In a unit across the hall, Humberto Quintero points to a smattering of black dots around his windowsill—the telltale signs of mold—which compels him and his wife to clean the walls every few days. Quintero, who shares the apartment with his wife and three kids, says he's been complaining of a ceiling leak over the shower for months, but has gotten no response from Sisley. To top it off, he says, his landlord never replaced his carpets after a fire in the unit downstairs, leaving them still smelling of smoke.

Sisley, a lawyer, blames the smoky carpets on a poor job done by the company that was contracted to clean them, and on the failure of his insurance company to pay for new ones. He says he doesn't know about any leaky ceiling and can only fix the problems he knows about.

As for following in his father's infamous footsteps, Sisley says, "I'm trying really hard not to do that.
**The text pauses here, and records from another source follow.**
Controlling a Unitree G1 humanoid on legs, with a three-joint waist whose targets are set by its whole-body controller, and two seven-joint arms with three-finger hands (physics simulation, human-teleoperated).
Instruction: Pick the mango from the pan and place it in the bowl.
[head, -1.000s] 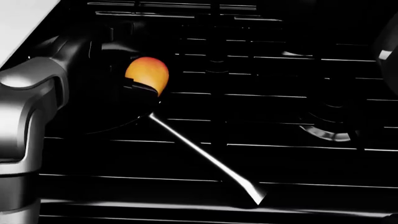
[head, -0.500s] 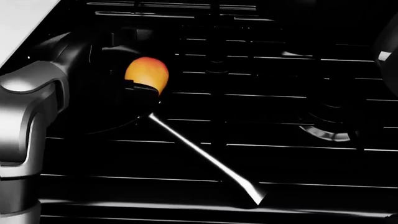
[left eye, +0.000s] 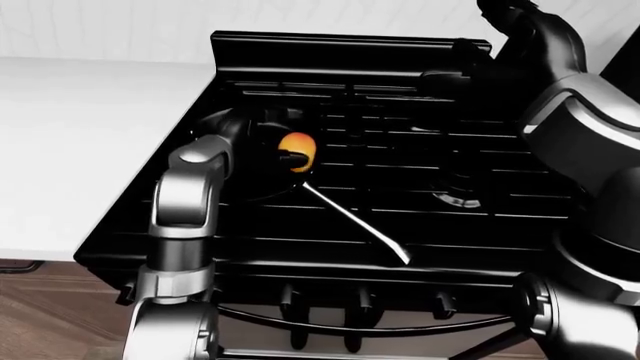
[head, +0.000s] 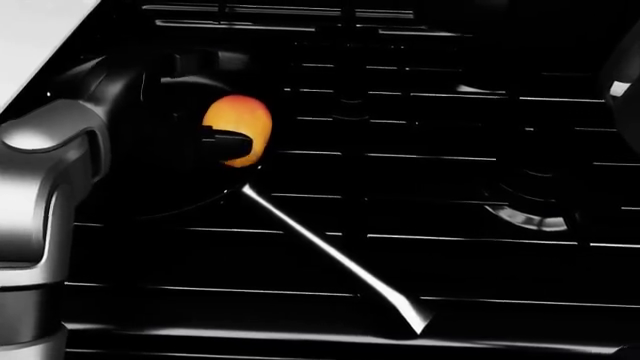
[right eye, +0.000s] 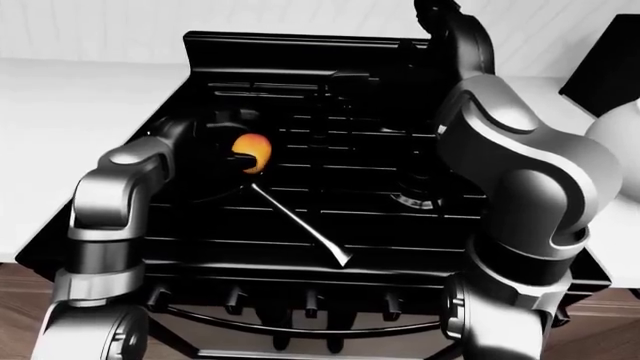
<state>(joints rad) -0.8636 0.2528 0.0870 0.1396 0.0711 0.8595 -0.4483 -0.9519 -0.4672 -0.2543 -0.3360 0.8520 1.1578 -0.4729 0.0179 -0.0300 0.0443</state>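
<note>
One dark finger now lies across the face of the mango (head: 240, 129), where half a second ago the black shapes only covered its lower left edge; that small shift is the whole change, and the camera has barely moved. Taking the pan (head: 150, 187) as the landmark and going from near to far: nearest the robot, the pan's long bright handle (head: 330, 255) runs from the pan's rim down and to the right toward the lower edge of the stove (left eye: 420, 225). At the pan's left side the left arm's grey forearm (head: 45, 180) rises from the bottom of the head view and bends in over the pan. Inside the pan sits the mango, orange and yellow, with the left hand (left eye: 285, 154) against it; fingers touch it, yet black on black hides whether they fully close round it, so I cannot tell if it is grasped. I judge this to be the closing of the grip, with no lift begun, since the fruit sits at the same place in the pan. Beyond the pan and well to its right, the right hand (left eye: 450, 71) hangs over the far part of the stove; its fingers are lost in the dark. No bowl shows clearly in any view. A pale bench (left eye: 80, 135) lies left of the pan.
</note>
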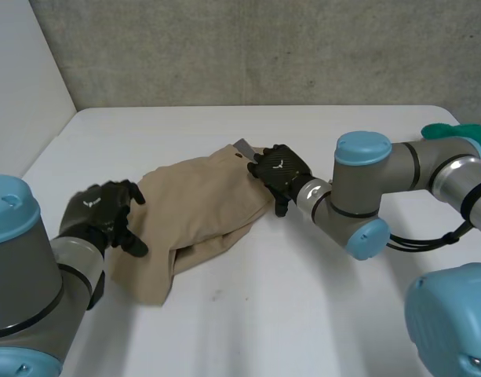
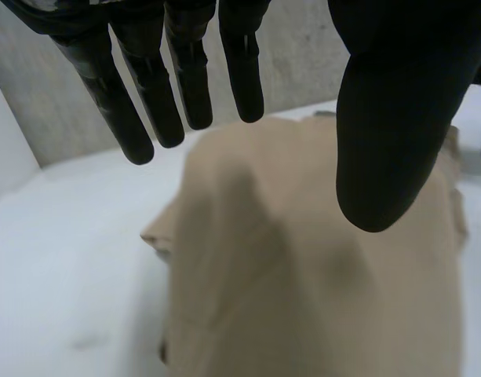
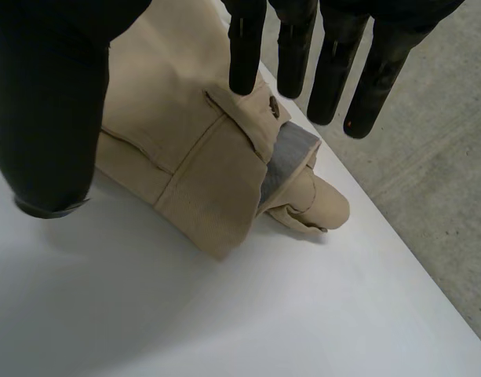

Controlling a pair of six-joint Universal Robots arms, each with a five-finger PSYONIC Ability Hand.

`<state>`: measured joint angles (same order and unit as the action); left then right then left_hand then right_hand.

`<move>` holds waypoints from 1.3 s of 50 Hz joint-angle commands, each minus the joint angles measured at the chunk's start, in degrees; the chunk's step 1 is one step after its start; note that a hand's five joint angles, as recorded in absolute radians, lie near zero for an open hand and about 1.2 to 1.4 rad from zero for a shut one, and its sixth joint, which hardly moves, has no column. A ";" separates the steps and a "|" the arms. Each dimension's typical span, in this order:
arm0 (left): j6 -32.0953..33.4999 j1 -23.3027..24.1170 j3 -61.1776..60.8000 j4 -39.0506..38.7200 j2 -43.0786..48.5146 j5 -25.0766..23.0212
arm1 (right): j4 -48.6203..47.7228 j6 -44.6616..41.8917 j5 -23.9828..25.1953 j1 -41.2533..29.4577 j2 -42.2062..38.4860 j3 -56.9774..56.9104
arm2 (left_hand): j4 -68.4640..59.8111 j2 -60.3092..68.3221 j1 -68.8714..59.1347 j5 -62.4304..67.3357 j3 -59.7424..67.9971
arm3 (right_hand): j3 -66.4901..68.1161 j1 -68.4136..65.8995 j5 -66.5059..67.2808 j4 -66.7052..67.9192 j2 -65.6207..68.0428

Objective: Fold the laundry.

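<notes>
Hovering with fingers straight and thumb held apart, the right hand [image 1: 281, 171] grips nothing; the waistband [image 3: 224, 149] of the tan garment [image 1: 197, 216] lies just under its fingertips. From there the cloth stretches toward eight o'clock in the head view, long axis running two to eight across the white table [image 1: 303, 314]. The left hand [image 1: 105, 216], likewise spread and empty, sits at the cloth's nine o'clock edge. Both look equally near for a fold.

The beige cloth garment [image 1: 201, 212] looks matt and finely ribbed, with a grey woven lining [image 3: 291, 153] at its band. The white surface [image 1: 303, 314] is smooth and matt; the grey concrete wall [image 1: 264, 47] looks rough, speckled.
</notes>
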<state>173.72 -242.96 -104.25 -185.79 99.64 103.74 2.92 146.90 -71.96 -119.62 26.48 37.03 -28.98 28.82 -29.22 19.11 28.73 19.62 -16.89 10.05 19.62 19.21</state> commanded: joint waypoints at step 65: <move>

I'm trying to do positive things." But Sisley says that he has had difficulties running the building on 33rd Avenue Northeast, which he bought six years ago for $1.8 million as his first and only rental property, located one door down from a health club he also owns, called Aqua Dive. He says tenants—including Szczerba and her roommate, who admit to bouncing one check—have failed to pay rent on time, and needed upgrades to the building often cost more than he has. Consequently, Sisley says, he's selling the building to someone who has promised to put money into it.

And while he says, "My wife and I aren't going to be running apartments anymore," Sisley is planning on keeping a finger in real estate by building new town homes—at a location he won't disclose.